▶ [Task item]: Please restate exactly what appears in the records below from the first line to the line where "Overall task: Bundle" is, that line included.

* * * * *

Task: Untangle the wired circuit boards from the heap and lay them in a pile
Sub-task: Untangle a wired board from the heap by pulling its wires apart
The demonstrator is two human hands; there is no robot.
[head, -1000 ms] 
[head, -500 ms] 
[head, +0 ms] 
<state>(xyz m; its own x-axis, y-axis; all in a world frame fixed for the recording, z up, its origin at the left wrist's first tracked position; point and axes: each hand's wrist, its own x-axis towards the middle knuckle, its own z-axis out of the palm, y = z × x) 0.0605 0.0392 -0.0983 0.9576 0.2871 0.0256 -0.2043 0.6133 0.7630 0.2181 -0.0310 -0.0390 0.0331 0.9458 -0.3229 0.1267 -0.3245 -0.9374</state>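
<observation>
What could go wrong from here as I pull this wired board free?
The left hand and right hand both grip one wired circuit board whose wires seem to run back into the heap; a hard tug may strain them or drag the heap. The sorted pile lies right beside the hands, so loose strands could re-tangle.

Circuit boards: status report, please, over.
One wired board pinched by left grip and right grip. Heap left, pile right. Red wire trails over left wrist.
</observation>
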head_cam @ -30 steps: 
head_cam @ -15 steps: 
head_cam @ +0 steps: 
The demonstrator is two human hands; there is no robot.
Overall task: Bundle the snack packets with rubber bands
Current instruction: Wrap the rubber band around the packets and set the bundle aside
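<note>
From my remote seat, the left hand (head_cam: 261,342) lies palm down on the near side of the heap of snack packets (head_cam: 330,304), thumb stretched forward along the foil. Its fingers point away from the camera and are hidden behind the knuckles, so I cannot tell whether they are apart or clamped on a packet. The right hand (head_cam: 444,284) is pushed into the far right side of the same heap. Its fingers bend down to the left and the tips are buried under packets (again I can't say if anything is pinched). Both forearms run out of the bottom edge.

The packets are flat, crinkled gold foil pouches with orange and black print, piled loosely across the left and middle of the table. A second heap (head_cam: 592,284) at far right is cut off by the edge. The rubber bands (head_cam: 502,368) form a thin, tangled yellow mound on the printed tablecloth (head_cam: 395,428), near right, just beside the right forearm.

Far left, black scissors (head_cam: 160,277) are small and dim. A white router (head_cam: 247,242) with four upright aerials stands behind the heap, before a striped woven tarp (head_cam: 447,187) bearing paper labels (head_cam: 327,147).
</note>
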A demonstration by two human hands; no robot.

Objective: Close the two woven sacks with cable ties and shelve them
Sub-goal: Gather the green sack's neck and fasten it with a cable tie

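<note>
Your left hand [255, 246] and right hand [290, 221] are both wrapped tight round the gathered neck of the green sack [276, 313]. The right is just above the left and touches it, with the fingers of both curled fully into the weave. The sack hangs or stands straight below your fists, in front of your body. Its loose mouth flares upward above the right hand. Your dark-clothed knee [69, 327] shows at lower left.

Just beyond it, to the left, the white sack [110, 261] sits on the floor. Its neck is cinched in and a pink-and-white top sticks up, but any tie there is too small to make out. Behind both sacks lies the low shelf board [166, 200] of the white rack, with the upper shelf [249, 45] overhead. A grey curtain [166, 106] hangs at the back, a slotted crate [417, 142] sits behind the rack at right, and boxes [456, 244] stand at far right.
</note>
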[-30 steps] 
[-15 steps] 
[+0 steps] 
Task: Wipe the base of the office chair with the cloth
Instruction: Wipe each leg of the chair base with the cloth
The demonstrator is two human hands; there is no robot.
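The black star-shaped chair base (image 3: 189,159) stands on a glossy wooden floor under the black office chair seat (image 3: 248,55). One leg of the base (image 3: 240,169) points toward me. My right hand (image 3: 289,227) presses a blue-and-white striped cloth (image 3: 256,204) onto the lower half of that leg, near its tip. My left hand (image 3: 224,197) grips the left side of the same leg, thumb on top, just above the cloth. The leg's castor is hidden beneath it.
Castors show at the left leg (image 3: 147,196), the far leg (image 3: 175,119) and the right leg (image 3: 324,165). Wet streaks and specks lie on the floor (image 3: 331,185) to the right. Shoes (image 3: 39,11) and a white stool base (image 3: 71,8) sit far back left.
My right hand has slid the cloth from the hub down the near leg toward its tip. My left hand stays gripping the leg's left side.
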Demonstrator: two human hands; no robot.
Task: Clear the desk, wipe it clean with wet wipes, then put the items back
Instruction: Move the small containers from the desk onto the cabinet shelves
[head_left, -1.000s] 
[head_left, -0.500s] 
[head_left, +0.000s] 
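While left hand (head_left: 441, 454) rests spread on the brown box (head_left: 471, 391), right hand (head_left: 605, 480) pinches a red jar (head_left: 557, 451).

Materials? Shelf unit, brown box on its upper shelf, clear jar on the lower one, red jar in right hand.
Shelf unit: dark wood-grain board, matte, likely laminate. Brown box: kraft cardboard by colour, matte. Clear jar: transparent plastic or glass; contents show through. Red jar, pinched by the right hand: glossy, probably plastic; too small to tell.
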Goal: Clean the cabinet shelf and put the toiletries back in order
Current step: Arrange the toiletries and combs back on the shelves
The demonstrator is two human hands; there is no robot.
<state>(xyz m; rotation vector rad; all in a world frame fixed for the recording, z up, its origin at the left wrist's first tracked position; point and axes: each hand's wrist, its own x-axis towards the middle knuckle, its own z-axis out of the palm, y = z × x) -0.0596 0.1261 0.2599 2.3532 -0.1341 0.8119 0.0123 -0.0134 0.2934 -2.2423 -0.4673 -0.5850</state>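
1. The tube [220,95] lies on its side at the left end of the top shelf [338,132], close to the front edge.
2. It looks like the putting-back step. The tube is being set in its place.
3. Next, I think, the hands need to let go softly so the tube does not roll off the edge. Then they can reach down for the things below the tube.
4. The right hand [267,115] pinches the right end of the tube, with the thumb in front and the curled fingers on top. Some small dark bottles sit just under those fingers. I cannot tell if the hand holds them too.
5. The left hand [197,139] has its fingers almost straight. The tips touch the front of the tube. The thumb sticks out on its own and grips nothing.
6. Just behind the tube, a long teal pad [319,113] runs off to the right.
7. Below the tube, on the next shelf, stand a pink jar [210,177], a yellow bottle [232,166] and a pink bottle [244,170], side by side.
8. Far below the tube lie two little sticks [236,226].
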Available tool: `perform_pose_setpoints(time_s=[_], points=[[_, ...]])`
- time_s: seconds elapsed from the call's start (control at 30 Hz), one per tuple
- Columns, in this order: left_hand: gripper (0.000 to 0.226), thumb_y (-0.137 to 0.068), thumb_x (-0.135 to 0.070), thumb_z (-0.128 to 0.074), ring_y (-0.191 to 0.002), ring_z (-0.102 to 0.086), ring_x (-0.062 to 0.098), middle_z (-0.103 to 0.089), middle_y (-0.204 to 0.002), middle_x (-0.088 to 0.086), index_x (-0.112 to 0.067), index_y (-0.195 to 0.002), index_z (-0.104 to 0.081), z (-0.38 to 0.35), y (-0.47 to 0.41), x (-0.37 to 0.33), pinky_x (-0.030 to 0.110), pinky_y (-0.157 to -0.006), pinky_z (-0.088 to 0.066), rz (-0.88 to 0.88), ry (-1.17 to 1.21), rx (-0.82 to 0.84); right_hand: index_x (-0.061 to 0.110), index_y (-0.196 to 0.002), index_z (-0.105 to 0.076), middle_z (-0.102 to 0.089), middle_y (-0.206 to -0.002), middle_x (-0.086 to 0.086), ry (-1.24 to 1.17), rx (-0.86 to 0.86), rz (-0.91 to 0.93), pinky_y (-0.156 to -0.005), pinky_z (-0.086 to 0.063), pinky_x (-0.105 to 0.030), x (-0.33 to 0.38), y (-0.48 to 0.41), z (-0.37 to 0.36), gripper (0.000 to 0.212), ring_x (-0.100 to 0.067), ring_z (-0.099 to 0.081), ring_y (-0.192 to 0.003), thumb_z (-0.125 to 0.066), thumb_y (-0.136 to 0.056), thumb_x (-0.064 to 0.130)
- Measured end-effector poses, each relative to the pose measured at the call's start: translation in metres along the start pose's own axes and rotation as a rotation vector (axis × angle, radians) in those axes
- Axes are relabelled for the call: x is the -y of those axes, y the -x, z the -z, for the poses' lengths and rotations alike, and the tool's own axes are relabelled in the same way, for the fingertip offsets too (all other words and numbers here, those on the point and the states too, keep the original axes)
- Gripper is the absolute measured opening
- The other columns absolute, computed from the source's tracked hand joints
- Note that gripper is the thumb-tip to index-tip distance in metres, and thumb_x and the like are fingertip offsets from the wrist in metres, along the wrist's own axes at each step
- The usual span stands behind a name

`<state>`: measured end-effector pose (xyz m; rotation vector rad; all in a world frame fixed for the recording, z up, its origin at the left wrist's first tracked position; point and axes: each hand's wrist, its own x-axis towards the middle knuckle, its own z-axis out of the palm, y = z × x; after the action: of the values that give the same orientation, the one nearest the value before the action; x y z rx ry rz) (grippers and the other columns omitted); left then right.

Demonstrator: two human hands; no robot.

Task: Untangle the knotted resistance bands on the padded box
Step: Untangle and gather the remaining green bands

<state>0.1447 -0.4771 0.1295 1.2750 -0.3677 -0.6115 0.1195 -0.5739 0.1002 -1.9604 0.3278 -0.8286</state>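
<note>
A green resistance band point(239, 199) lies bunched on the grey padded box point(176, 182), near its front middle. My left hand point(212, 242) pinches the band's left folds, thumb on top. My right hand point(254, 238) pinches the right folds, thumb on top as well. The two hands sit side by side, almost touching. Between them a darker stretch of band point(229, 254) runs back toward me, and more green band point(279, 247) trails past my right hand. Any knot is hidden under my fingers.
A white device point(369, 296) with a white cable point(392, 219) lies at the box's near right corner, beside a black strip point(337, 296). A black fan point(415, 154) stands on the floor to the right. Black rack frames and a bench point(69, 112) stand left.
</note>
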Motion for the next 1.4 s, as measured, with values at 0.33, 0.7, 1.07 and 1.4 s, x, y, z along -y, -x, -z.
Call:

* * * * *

▶ [Answer to this exercise]:
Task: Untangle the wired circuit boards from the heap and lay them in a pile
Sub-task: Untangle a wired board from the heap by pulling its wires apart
The demonstrator is two human hands; there is no robot.
[head, -1000 ms] 
[head, -500 ms] 
[head, +0 ms] 
<state>(xyz m; its own x-axis, y-axis; all in a world frame fixed for the recording, z up, its origin at the left wrist's first tracked position; point and axes: each hand's wrist, its own x-axis towards the middle knuckle, its own z-axis out of the palm, y = z × x) 0.0605 0.0392 -0.0983 0.9576 0.2871 0.0256 -0.2043 0.6133 0.7630 0.2181 -0.0310 -0.0390 0.0331 0.9458 -0.3229 0.1267 -0.3245 -0.9374</state>
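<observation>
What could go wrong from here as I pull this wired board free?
The left hand and right hand both grip one wired circuit board whose wires seem to run back into the heap; a hard tug may strain them or drag the heap. The sorted pile lies right beside the hands, so loose strands could re-tangle.

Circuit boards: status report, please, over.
One wired board pinched by left grip and right grip. Heap left, pile right. Red wire trails over left wrist.
</observation>
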head_cam @ -30 steps: 
head_cam @ -15 steps: 
head_cam @ +0 steps: 
The demonstrator is two human hands; there is no robot.
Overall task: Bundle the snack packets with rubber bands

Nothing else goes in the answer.